On November 5, 2025, the Financial Condition (E) Committee (E Committee) of the National Association of Insurance Commissioners (NAIC) adopted charges for 2026. Among these is a charge to a new Reciprocal Exchange Working Group to modify the NAIC’s Insurance Holding Company System Regulatory Act (Model #440) (the Model Act) and/or Insurance Holding Company System Model Regulation (#450) (the Model Regulation) to clarify that fees charged to a reciprocal by the AIF are subject to “fair and reasonable standards,” are subject to approval by the state insurance commissioner and should not exceed the cost of services provided “plus a reasonable profit.” (The original language of the proposal was “modest” profit, but this was amended during the November 5 meeting.) No definition or methodology is provided to interpret the term “reasonable profit” (or “modest” profit as in the original proposal), and this proposal had drawn criticism from industry for being ambiguous and unnecessary.
By way of background, the Model Act and Model Regulation govern relationships between insurers and their “affiliates,” defined generally as those entities controlling, controlled by or under common control with the given insurer.
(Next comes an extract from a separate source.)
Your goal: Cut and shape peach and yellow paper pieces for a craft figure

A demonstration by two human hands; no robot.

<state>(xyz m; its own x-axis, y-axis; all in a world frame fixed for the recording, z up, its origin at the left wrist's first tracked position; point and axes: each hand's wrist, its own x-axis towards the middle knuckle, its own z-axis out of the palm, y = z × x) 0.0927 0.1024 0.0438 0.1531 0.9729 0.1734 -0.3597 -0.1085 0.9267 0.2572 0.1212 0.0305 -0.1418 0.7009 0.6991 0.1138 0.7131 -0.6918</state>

The Model Act requires that transactions between insurers and their affiliates be fair and reasonable and that certain types of affiliate transactions be subject to prior notice to, and non-objection from, the state insurance regulator. The types of agreements that are subject to prior clearance include management and service contracts.
Existing state statutes on reciprocals are not uniform in nature and contain varying requirements for a power of attorney or other AIF contract, including requirements for submission to and/or approval from the state regulator. In other words, it is not universally the case that AIF fees are subject to a fair and reasonable standard under these laws. In addition, at least one commenter during E Committee’s comment period argued that a reciprocal and its AIF are not necessarily “affiliates” and are arm’s-length entities. Therefore, this commenter argued, the fees charged should not be subject to a fair and reasonable standard (or any regulatory scrutiny at all). Another commenter implicitly conceded that a reciprocal and its AIF are affiliated but argued that the “modest profit” language (as in the original proposal) was not a feature of other affiliate-transaction standards in the Model Act or in statutory accounting and was potentially ambiguous. It was in response to this comment that E Committee changed “modest” to “reasonable” at its November 5 meeting.
E Committee’s charge to the new working group to implement a fair and reasonable standard for AIF fees addresses this lack of uniformity and, if such a standard is ultimately adopted by the NAIC, would make clear that all AIF fees are subject to such a standard. It would then fall to the individual states to amend their versions of the Model Act or Model Regulation to include this provision.